The last point addressed by the second amendment is about where we discuss this. Whether or not the exact form that my noble friend Lord Lea proposes is suitable for our approach to government, clearly there has to be somewhere where energy policy issues are addressed from the different objectives of energy policy: decarbonisation, fuel poverty, climate change, energy security, investment necessities, the structure of regulation and other government interventions. Of course, there are going to be definitional problems even with regard to the basic information. Is road fuel duty an environmental tax or not? It was started by Lloyd George when climate change was not a well known problem. It is difficult to say that it is entirely an environmental tax as distinct from a general tax-raising power. Likewise, is the winter fuel payment really to address fuel poverty or is it a supplement to social security policy?

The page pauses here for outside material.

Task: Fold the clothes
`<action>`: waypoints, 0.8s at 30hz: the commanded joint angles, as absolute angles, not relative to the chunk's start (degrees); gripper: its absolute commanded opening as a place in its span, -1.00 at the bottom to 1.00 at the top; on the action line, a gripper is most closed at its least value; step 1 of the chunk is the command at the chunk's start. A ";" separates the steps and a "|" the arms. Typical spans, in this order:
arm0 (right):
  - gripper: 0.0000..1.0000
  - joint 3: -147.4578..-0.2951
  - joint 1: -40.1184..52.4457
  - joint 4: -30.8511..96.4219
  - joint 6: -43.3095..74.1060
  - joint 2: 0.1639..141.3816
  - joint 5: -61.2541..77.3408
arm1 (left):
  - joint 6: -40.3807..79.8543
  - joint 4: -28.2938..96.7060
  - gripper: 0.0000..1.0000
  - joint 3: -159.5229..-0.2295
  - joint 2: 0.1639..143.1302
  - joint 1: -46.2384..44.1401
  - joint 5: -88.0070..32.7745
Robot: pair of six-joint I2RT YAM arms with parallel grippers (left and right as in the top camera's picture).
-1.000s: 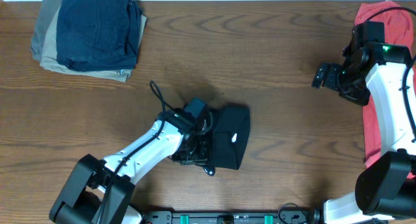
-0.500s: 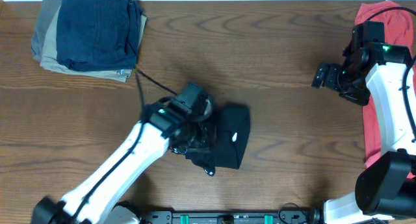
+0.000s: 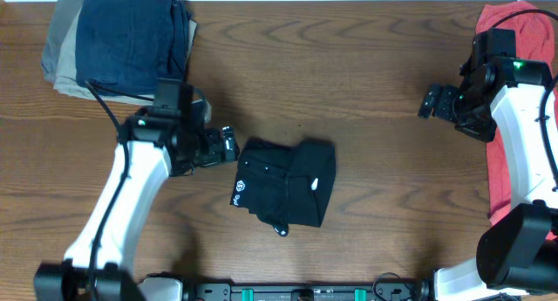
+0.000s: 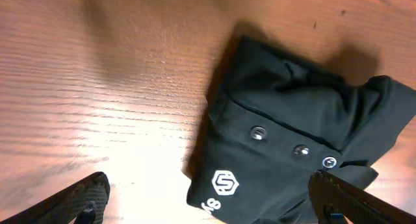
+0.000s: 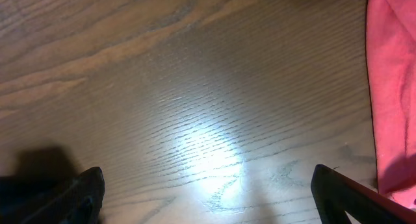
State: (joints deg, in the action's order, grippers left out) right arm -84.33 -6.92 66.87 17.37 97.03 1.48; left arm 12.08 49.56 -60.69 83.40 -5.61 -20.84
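A black folded garment (image 3: 288, 192) with a white logo and snap buttons lies at the table's centre. The left wrist view shows it from close up (image 4: 299, 139), lying free on the wood. My left gripper (image 3: 225, 146) hovers just left of it, open, with nothing between its fingers (image 4: 84, 195). A red garment (image 3: 504, 135) lies unfolded along the right edge, partly under my right arm. Beside it my right gripper (image 3: 433, 100) is open over bare wood, and the red cloth (image 5: 393, 87) fills the right side of its wrist view.
A stack of folded clothes (image 3: 122, 44), a dark blue piece on top of grey and tan ones, sits at the back left corner. The wooden table (image 3: 366, 57) runs to a white edge at the back.
My left gripper has opened, let go of the black garment and drawn back to the upper left. The garment now lies uncovered. The right arm has not moved.
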 commanded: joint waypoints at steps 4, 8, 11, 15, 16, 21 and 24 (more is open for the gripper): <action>0.98 -84.53 -7.07 67.02 16.86 96.77 1.06 | 0.40 48.73 0.96 -60.99 94.52 0.32 -37.58; 0.98 -84.51 -7.07 67.02 16.86 96.77 1.06 | -6.07 48.71 0.96 -60.99 101.27 1.10 -47.29; 0.99 -84.51 -7.11 67.02 16.88 96.77 1.06 | -9.58 48.71 0.96 -60.99 105.10 0.97 -51.92; 0.97 -84.51 -7.09 67.02 16.86 96.77 1.06 | -10.50 48.18 0.96 -60.66 108.25 0.67 -53.41; 0.99 -84.51 -7.09 67.02 16.86 96.77 1.06 | -10.48 47.66 0.96 -60.27 108.71 0.47 -53.54; 0.99 -84.53 -7.11 67.02 16.86 96.77 1.06 | -10.48 45.01 0.96 -58.46 110.13 -1.69 -53.54; 0.99 -84.51 -7.11 67.02 16.86 96.77 1.06 | -10.44 42.83 0.96 -57.58 110.39 -3.55 -53.52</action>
State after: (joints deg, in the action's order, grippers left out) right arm -84.33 -6.92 66.87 17.37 97.03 1.48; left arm -9.06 44.03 -59.02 109.32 -2.00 -52.97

There will be serious definitional problems, but let us get them out in the open. We can then move on to clearer policy discussion and to a narrative that the public might eventually be persuaded to understand. Although noble Lords will no doubt have some problems with aspects of the amendments as down, it would behove all of us to recognise that these four issues need to be addressed. At the moment, one of the problems of energy policy is that people have got hold of part of the problem but cannot see the totality. One of the reasons for that is the lack of agreed and clear statistics and information on the basic facts about energy.
I agree with my noble friend that our noble friend has opened up huge issues, but does he not agree that what this exchange really illustrates is that we limit ourselves by talking about energy as though it were a commodity, when it is not? Like water and the atmosphere, it is a public good, in effect, because human societies simply cannot operate without it. From that standpoint, these strategic considerations and how they come together are crucial.
It is a public good, but public goods also have a price, and somebody has to bear that price. The public good of energy is a variable commodity in the form in which it comes, in the way that water and air are not. Therefore, there are more policy options and more complications.